Therapeutics. There are no therapeutic products specifically indicated for use in monkeypox. CDC has identified some anti-viral and antibody medical countermeasures for which evidence of efficacy for use in monkeypox is limited, but that may provide patients with clinical benefit. One of these medical countermeasures, Tecovirimat (TPOXX), has demonstrated effectiveness against orthopoxviruses in animal studies, but there is limited efficacy data for its use in human monkeypox. Clinical trials of TPOXX have shown minor side-effects in humans. These medical countermeasures can be requested by state and territorial health authorities from the CDC Emergency Operations Center. The SNS has over 1.7 million TPOXX courses available.

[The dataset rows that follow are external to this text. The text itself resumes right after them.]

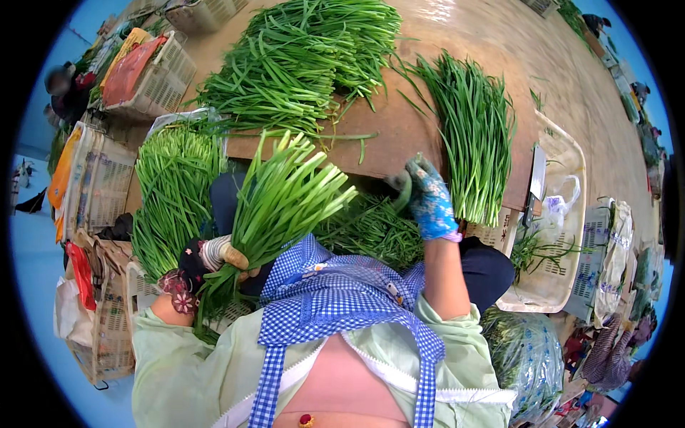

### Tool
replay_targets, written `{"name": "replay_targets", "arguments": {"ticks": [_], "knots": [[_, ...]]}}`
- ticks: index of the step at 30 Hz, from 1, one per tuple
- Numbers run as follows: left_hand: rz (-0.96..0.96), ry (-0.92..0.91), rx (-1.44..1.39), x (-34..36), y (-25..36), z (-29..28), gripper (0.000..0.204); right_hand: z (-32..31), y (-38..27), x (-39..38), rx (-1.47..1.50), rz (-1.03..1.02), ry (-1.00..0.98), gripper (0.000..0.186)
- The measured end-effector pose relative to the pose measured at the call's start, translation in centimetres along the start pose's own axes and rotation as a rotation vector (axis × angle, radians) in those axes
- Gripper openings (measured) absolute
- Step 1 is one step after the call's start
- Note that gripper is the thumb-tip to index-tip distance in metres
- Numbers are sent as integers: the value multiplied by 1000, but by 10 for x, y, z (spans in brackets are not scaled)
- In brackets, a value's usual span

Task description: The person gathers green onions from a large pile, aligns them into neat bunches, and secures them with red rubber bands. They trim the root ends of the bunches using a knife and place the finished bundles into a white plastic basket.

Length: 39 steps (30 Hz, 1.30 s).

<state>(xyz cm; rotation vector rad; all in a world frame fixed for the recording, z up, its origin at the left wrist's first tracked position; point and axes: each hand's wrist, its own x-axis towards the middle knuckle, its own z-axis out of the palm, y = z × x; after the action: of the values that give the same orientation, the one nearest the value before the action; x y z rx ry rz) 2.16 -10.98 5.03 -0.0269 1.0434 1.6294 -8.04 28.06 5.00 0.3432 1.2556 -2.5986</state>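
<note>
My left hand [232, 257], wearing a striped glove under a patterned sleeve, grips a bunch of long green leaves [289, 185], pale cut ends upward. My right hand [428, 196], in a blue floral glove, has its fingers curled by a blurred green piece below the board's edge; what it holds is unclear. On the wooden board [399, 125] lie a large heap of leaves [307, 57] and a straight bundle [471, 143] at the right. Another bundle [175, 192] stands at my left. Loose leaves [371, 232] lie below the board, partly behind my hands.
A knife [535, 178] lies by a white crate [567, 271] holding a plastic bag [556, 210]. Stacked crates [103, 178] and a basket [150, 85] are at the left. A plastic-wrapped bundle [524, 364] sits lower right. Other people [68, 93] are at the edges.
</note>
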Motion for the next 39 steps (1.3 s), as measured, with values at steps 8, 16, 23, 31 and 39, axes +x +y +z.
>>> {"name": "replay_targets", "arguments": {"ticks": [8,16,23,31,39], "knots": [[-113,86,116,-13,23,-3,57,34,-11,7,-1082,-190,-491,47],[-123,1,65,2,21,-1,47,48,39,7,-872,-268,-453,26],[-30,142,23,3,11,2,39,-17,3,3,-755,-244,140,10],[48,344,262,16,17,8,40,59,36,-20,-610,178,-242,35],[19,142,-157,9,10,11,37,29,46,-11,-388,91,-58,16]]}}
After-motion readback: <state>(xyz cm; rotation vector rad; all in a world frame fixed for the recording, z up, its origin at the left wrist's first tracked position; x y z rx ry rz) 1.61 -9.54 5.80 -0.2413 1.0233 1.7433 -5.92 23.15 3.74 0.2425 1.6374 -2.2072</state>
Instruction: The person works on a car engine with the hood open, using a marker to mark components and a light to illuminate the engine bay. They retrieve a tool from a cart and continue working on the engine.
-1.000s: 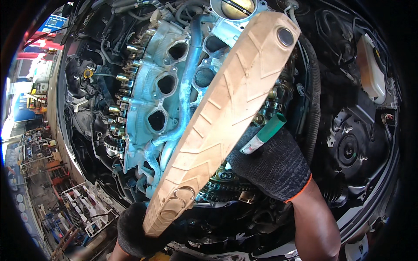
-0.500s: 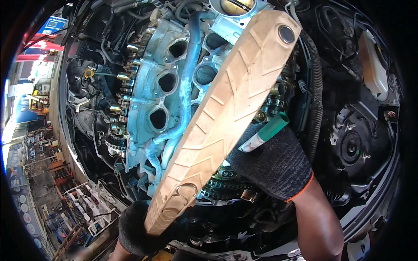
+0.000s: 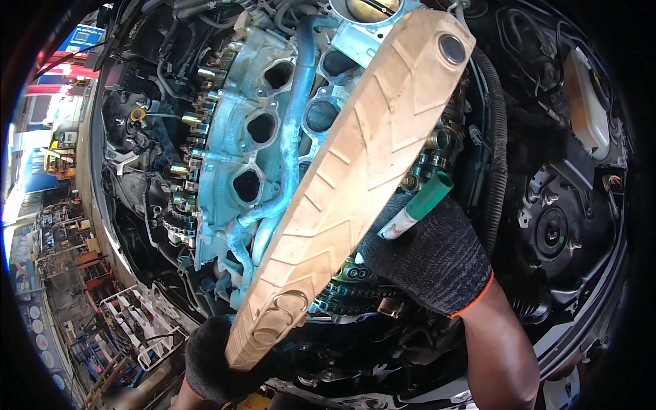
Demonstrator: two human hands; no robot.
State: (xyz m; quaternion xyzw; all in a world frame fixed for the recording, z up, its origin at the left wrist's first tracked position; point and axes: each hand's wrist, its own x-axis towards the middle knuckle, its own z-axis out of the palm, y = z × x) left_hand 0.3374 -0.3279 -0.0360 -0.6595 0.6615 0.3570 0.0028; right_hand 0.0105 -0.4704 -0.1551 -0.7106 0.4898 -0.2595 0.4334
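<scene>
Over the engine (image 3: 225, 154): tan ribbed cover (image 3: 348, 178), near end gripped by left hand (image 3: 208, 359). Right of engine's centre: right hand (image 3: 437, 256) clamping green-and-white marker (image 3: 419, 203).

Legible lettering: none. Green-and-white marker (image 3: 418, 203), just right of the tan cover (image 3: 348, 184): small coloured marks on its white part, unreadable. Blue panel (image 3: 85, 38), far left of the cover: pale markings, too small to read.

Dark knitted gloves (image 3: 444, 263) with thin orange cuff edging (image 3: 477, 296) on both hands (image 3: 207, 359), forearms (image 3: 502, 352) bare
</scene>
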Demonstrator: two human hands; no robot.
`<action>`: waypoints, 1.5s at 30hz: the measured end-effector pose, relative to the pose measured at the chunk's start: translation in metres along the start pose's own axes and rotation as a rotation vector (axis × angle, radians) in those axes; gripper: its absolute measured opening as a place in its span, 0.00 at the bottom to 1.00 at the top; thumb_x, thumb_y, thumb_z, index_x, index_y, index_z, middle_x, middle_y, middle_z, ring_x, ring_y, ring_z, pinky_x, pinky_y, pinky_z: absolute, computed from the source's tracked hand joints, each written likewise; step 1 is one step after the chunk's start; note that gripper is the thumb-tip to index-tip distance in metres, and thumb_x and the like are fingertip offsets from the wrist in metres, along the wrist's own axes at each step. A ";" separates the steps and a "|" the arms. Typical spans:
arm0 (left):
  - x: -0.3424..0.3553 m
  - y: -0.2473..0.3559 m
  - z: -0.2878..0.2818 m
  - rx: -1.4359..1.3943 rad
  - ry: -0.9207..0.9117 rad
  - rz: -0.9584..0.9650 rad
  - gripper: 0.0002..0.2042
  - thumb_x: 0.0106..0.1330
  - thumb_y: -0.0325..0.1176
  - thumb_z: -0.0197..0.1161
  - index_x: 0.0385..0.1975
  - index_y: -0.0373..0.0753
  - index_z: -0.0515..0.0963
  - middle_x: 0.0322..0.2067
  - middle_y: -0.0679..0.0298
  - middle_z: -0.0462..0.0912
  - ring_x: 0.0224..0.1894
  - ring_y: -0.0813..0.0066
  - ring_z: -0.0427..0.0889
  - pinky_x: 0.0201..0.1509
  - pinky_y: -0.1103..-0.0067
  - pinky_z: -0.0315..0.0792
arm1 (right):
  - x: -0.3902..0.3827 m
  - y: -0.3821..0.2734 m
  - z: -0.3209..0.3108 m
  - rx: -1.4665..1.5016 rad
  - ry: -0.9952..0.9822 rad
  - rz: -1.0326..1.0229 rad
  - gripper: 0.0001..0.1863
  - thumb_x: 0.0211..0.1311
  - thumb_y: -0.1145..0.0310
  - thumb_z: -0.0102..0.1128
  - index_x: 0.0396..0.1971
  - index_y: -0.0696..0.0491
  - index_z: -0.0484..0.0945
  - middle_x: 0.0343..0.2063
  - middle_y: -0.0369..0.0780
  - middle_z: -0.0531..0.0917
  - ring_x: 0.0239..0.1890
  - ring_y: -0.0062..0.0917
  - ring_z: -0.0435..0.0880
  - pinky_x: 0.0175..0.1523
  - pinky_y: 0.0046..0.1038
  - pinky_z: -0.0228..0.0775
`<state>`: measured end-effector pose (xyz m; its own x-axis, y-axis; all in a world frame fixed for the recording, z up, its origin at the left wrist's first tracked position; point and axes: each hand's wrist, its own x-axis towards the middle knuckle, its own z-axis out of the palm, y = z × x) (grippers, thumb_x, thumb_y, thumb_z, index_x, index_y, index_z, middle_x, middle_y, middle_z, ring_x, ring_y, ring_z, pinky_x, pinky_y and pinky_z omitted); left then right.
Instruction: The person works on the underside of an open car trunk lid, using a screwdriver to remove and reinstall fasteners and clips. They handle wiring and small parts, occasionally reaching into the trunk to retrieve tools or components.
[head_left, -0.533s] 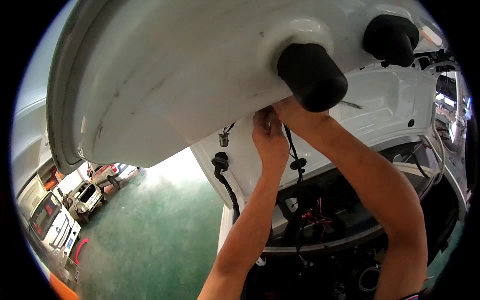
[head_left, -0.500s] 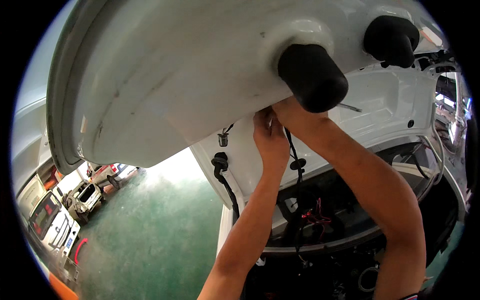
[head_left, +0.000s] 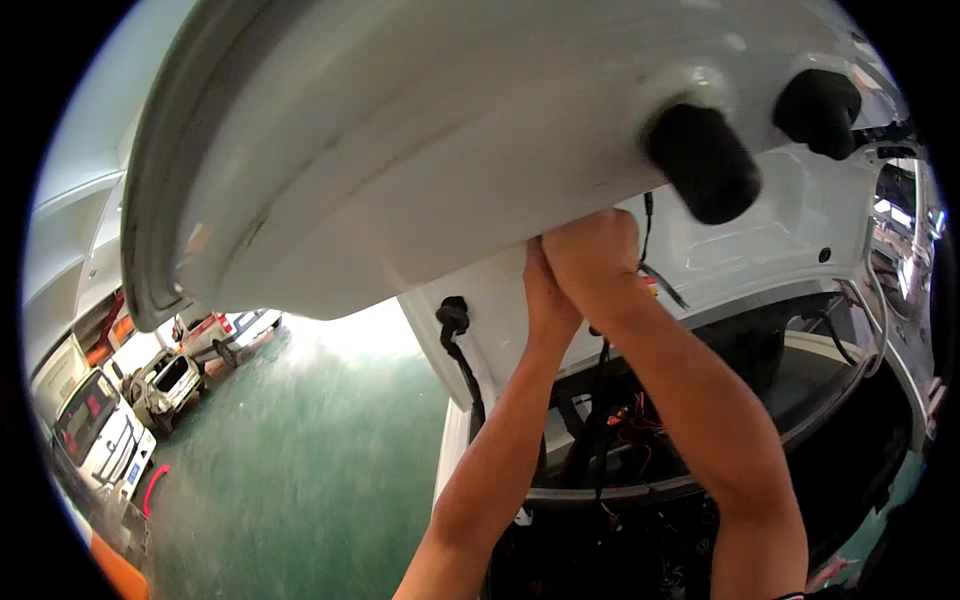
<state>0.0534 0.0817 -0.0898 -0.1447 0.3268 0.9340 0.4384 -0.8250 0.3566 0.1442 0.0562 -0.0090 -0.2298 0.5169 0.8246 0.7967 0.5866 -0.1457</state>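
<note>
My right hand (head_left: 597, 250) is closed in a fist just under the lower edge of a white car body panel (head_left: 400, 200). Whatever it grips is hidden. My left hand (head_left: 548, 300) presses up against it from the left, its fingers drawn together and their tips hidden by the panel and the right hand. A black cable (head_left: 648, 222) runs down behind the right hand. Beside that hand's wrist a thin grey strip (head_left: 664, 286) sticks out, with a small red and yellow piece (head_left: 650, 286) next to it.
Two black rubber-like cylinders (head_left: 705, 165) jut from the panel. A black wiring harness with a grommet (head_left: 454, 318) hangs on the left. Below are a window opening with red wires (head_left: 635, 415) and a dark interior. Parked vehicles (head_left: 105, 440) stand on the green floor (head_left: 300, 470).
My view has shifted, so the panel sits further right. My right hand has turned into a fist lower and in front of my left. The small connector at the left has gone out of sight.
</note>
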 end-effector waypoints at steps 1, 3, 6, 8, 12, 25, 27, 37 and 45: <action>0.000 0.010 -0.007 0.145 -0.010 -0.065 0.23 0.69 0.32 0.58 0.61 0.34 0.65 0.55 0.57 0.76 0.56 0.68 0.74 0.58 0.76 0.66 | 0.000 -0.001 -0.005 -0.032 -0.005 -0.041 0.06 0.56 0.68 0.61 0.31 0.52 0.84 0.34 0.42 0.87 0.38 0.30 0.88 0.39 0.31 0.80; -0.004 0.024 -0.011 0.114 -0.080 -0.193 0.18 0.69 0.29 0.53 0.58 0.34 0.68 0.48 0.58 0.78 0.49 0.72 0.76 0.54 0.76 0.69 | 0.003 0.008 -0.007 -0.004 0.086 -0.050 0.05 0.53 0.70 0.62 0.29 0.52 0.84 0.32 0.41 0.87 0.36 0.32 0.88 0.38 0.33 0.80; -0.016 0.026 -0.013 0.012 -0.185 -0.316 0.18 0.72 0.28 0.50 0.60 0.32 0.65 0.45 0.56 0.79 0.48 0.71 0.77 0.55 0.74 0.71 | 0.001 0.021 -0.025 -0.071 0.044 -0.099 0.05 0.54 0.69 0.60 0.29 0.52 0.84 0.31 0.42 0.86 0.35 0.33 0.88 0.37 0.33 0.80; -0.018 0.028 -0.009 -0.048 -0.226 -0.346 0.20 0.73 0.26 0.50 0.64 0.32 0.64 0.47 0.54 0.79 0.50 0.69 0.78 0.56 0.74 0.70 | -0.007 0.025 -0.033 -0.062 -0.010 -0.021 0.08 0.59 0.68 0.57 0.34 0.53 0.82 0.30 0.42 0.86 0.36 0.36 0.87 0.38 0.36 0.79; -0.013 0.051 0.010 -0.213 -0.100 -0.383 0.21 0.73 0.27 0.50 0.64 0.31 0.63 0.37 0.57 0.80 0.35 0.74 0.81 0.43 0.78 0.75 | -0.041 0.051 -0.051 0.086 -0.029 0.147 0.10 0.64 0.64 0.54 0.37 0.53 0.79 0.27 0.45 0.84 0.35 0.42 0.85 0.38 0.42 0.77; 0.043 0.053 0.051 -0.008 0.159 -0.320 0.14 0.73 0.29 0.51 0.52 0.27 0.71 0.26 0.62 0.77 0.18 0.82 0.71 0.22 0.82 0.68 | -0.242 0.176 -0.054 0.691 -0.151 0.577 0.15 0.68 0.63 0.56 0.28 0.60 0.75 0.15 0.40 0.75 0.16 0.21 0.71 0.21 0.30 0.59; 0.041 0.056 0.046 0.089 0.160 -0.296 0.16 0.73 0.29 0.51 0.55 0.27 0.69 0.26 0.61 0.78 0.17 0.81 0.73 0.21 0.82 0.68 | -0.259 0.172 -0.058 0.778 -0.188 0.659 0.15 0.69 0.62 0.56 0.28 0.59 0.75 0.15 0.39 0.74 0.15 0.19 0.70 0.21 0.30 0.59; -0.016 0.059 0.037 0.537 -0.027 -0.221 0.23 0.70 0.30 0.55 0.63 0.29 0.61 0.39 0.52 0.83 0.39 0.62 0.85 0.41 0.73 0.78 | -0.327 0.160 -0.034 1.067 -0.351 0.854 0.11 0.69 0.64 0.56 0.32 0.57 0.75 0.17 0.38 0.75 0.17 0.19 0.72 0.22 0.30 0.64; -0.069 0.054 -0.010 0.486 -0.149 -0.280 0.22 0.66 0.33 0.60 0.58 0.33 0.69 0.46 0.51 0.78 0.45 0.55 0.81 0.47 0.65 0.75 | -0.346 0.143 -0.032 1.076 -0.481 0.933 0.11 0.69 0.65 0.57 0.37 0.60 0.77 0.20 0.38 0.77 0.20 0.20 0.75 0.25 0.30 0.67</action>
<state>0.0781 0.0101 -0.1350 -0.2030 0.5926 0.7795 0.7637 -0.4025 0.5048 0.3554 -0.0587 -0.2976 -0.2122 0.9772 -0.0105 0.0252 -0.0053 -0.9997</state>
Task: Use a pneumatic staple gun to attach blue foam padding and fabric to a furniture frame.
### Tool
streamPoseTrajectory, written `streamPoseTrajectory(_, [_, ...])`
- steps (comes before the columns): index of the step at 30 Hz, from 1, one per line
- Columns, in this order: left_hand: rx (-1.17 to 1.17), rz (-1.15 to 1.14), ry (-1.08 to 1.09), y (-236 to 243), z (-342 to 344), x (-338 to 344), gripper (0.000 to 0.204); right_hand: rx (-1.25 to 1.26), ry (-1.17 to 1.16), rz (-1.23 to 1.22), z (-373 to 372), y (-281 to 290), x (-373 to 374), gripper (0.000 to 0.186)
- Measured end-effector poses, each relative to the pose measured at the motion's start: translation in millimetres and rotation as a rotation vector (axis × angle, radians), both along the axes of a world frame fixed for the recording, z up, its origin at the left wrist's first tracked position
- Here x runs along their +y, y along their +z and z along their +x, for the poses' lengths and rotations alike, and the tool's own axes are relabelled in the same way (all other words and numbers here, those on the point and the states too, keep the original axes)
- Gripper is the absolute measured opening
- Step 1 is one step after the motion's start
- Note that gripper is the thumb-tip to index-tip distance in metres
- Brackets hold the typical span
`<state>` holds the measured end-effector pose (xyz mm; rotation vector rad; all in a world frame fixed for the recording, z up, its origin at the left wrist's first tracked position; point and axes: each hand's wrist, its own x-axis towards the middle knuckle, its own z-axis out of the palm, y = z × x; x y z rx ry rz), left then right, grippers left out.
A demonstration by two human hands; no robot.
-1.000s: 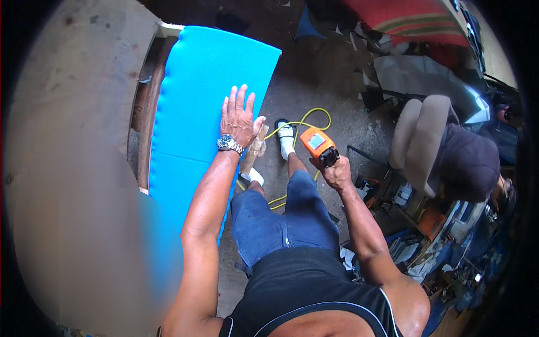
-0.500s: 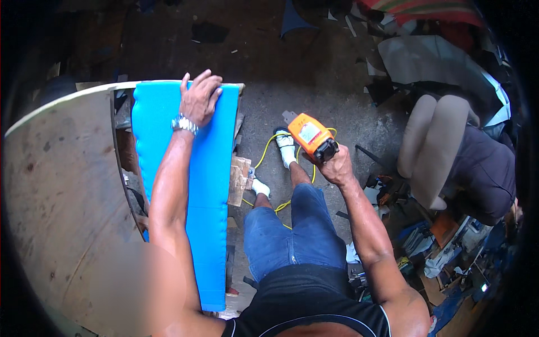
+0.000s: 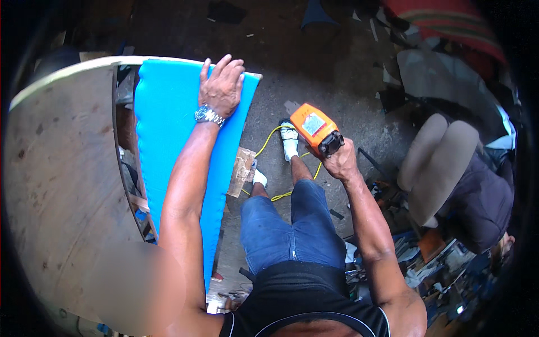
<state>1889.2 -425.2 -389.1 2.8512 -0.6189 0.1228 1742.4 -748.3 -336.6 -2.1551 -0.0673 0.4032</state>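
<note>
A bright blue, fabric-covered panel [image 3: 163, 123] with a scalloped left edge stretches along my left side. My left hand [image 3: 222, 87] lies on its far right corner, fingers stretched over the far edge, with a metal-banded watch [image 3: 209, 115] on the wrist. In my right hand [image 3: 339, 162] is an orange staple gun [image 3: 311, 123] with a black rear cap, held in the air to the right of the panel. Its metal nose points away to the left. The fingers on its grip are mostly hidden under the tool.
A curved wooden board [image 3: 67, 157] with a pale rim adjoins the blue panel on the left. Wood blocks [image 3: 241, 171] stand beside the panel. A yellow hose [image 3: 266, 143] loops around my feet. To the right are a beige cushioned item [image 3: 443, 168] and scattered scraps [image 3: 449, 264].
The panel's far end now appears higher and further right, and its near part narrower. My left hand has shifted right and away with it. The staple gun stays held, slightly further right.
</note>
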Motion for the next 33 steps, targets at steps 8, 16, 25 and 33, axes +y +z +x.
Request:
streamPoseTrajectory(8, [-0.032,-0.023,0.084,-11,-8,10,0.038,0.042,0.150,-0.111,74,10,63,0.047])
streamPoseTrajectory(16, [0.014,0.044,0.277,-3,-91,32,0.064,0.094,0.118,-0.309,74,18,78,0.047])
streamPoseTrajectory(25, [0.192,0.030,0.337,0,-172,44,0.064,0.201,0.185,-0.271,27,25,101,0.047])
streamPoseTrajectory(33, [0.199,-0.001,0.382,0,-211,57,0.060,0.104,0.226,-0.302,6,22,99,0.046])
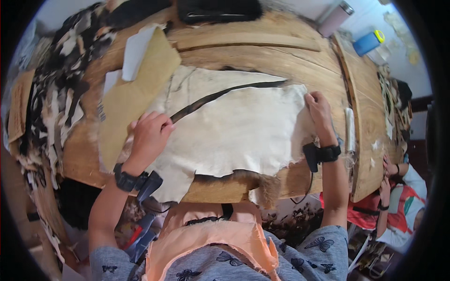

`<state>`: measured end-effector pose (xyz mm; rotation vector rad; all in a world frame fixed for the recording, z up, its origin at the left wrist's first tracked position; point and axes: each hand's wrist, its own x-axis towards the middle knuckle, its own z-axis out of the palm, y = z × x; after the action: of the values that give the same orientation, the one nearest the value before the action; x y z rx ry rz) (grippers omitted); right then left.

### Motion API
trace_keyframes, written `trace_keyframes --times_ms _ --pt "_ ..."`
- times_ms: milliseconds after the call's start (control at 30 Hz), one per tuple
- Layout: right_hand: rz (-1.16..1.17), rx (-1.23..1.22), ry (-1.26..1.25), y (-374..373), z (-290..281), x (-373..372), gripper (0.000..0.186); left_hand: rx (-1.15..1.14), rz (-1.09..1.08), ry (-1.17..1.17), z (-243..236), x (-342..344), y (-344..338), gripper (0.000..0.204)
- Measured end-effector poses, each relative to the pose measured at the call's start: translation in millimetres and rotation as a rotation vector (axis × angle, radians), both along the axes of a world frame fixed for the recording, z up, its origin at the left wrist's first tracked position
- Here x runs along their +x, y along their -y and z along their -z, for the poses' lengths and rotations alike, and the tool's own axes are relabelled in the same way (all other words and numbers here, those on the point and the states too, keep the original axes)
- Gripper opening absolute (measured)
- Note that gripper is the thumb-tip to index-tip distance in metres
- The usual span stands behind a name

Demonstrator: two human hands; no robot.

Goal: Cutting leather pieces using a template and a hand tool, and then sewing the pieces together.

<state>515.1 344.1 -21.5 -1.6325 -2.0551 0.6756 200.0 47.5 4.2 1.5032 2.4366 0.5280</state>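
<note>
We hold the pale hide [234, 136] flat mid-frame on the counter [281, 61], left hand [150, 136] and right hand [319, 110] gripping its edges, dark strip [220, 96] partly separated.

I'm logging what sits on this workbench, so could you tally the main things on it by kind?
Pale hide spread on the wooden bench, under left hand and right hand: 1
Tan leather sheet: 1
White paper piece: 1
Drinks containers, one pink flask and one blue bottle: 2
Black case: 1
Total: 6
</note>
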Motion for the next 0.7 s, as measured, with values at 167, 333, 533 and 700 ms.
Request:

Selected Considerations for Congress

Funding

It is uncertain whether the President will submit a formal supplemental appropriations request for the monkeypox response. HHS agencies, such as CDC and APSR, are using available appropriations to respond to the outbreak. CDC has access to an Infectious Diseases Rapid Response Reserve Fund (IDRRRF), with funding available based on an HHS Secretarial determination of an infectious disease emergency (42 U.S.C. §247d-4a), which can be activated without a PHE declaration. As of July 29, 2022, The IDRRRF had a balance of $609 million. CDC can transfer the funding to ASPR and the National Institutes of Health. The PHE Declaration (42 U.S.C. §247d(b)) also activated a Public Health Emergency Fund; that fund currently has a balance of $56,000.

Equity

Given that reported monkeypox cases have been concentrated among the MSM population, some have expressed concern about potential stigmatization or mischaracterization of the disease as sexually transmitted. Further, some have expressed equity concerns around access to testing and the limited supply of vaccines. For Coronavirus Disease 2019 (COVID-19) response, the federal government supported community-based testing and vaccination sites to target underserved populations. The Government Accountability Office (GAO) has reviewed these efforts (GAO-22-104457). Congress might consider lessons learned and whether to support similar programs for the monkeypox response.

Data Reporting

CDC Director Rochelle Walensky has remarked that CDC lacks authority to require data collection on monkeypox cases. Instead, CDC relies on data shared by state and local health departments. For COVID-19, Congress enacted a federal laboratory reporting requirement on test results as a part of the CARES Act (P.L. 116-136; §18115). Through guidance, HHS still mostly directed labs to report through state and local channels. Separate data modernization efforts helped enable real-time reporting on COVID-19 results from laboratories to CDC. Congress may consider whether a similar reporting requirement for monkeypox is appropriate, and whether the data infrastructure for COVID-19 can be leveraged for monkeypox response.